余医師は自らのSNS上で、「新型コロナウイルスの予防薬について、漢方や医薬品では予防することは出来ない。各地で漢方の権威が様々な漢方を薦めているが意味がない。マスクの着用について、近くに咳をする人がいない場合、着用の必要はない」と、これまで政府が呼びかけてきた注意点を覆す発表をしたのです。


こうした余医師の発言を問題視した地元規律検査委員会は今月23日、公式声明として「新型コロナウイルスの感染拡大予防を行なっている中、余医師は政府が提唱するマスク着用や、CT検査、外出自粛などについて冷嘲熱諷し悪影響をもたらしている」とし、副院長の職を解任することを発表したのです。

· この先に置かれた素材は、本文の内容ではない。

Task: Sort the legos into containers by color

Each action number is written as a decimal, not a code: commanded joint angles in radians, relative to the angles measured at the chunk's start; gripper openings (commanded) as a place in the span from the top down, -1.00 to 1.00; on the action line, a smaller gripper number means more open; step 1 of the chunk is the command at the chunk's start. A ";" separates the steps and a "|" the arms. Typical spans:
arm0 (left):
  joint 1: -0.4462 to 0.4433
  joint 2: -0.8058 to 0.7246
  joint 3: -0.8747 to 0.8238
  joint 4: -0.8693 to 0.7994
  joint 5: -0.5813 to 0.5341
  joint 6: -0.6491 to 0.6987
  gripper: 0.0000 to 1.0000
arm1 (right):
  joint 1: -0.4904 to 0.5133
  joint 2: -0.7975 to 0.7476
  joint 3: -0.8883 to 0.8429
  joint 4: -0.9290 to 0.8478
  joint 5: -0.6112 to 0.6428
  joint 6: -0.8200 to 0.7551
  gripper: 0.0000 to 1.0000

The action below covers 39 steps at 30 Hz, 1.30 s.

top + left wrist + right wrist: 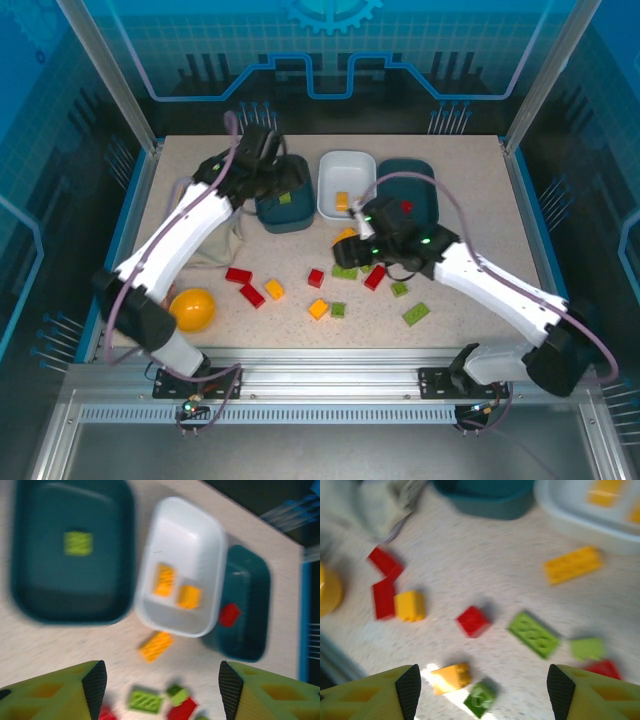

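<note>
My left gripper (270,168) hovers open and empty over the left teal tray (30,595), which holds one green lego (78,543). Two orange legos (164,580) lie in the white tray (200,535). In the right teal tray (250,630) sits a red lego (229,615). My right gripper (482,692) is open and empty above the loose legos mid-table. Below it lie a red brick (474,621), a green plate (534,634), an orange brick (451,677) and a dark green one (480,698). A long orange brick (572,565) rests in front of the white tray.
A yellow bowl (192,309) sits at the front left. A crumpled pale cloth (215,245) lies under the left arm. More red, yellow and green legos (252,295) are scattered along the front half of the table (480,200).
</note>
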State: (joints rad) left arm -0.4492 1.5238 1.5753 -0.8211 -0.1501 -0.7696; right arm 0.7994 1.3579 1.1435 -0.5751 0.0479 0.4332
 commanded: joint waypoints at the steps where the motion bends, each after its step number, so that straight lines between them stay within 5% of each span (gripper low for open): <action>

中国メディアは、当局が余医師が中国医学、つまり漢方医学を軽視する発言を行ったことを特に重く見ていると報じています。一方、中国のネットユーザーからは「中国政府は、専門の医師の発言を一方的に否定している。李医師のようにまた逮捕でもするのか?」「そもそも中国人は漢方を過信しすぎているのではないか。漢方の効果については不明なことも多いのに」「漢方を否定された政府がメンツを潰されたと思って解任したのではないか」など、政府の対応を疑問視する声も多く寄せられています。


現在、余医師のSNSの投稿は全て削除されており、副院長の職を解任された後の動向については分かっていません。李医師の死から2ヶ月が経過した今、中国政府はまたしても同じ過ちを繰り返してしまうのでしょうか。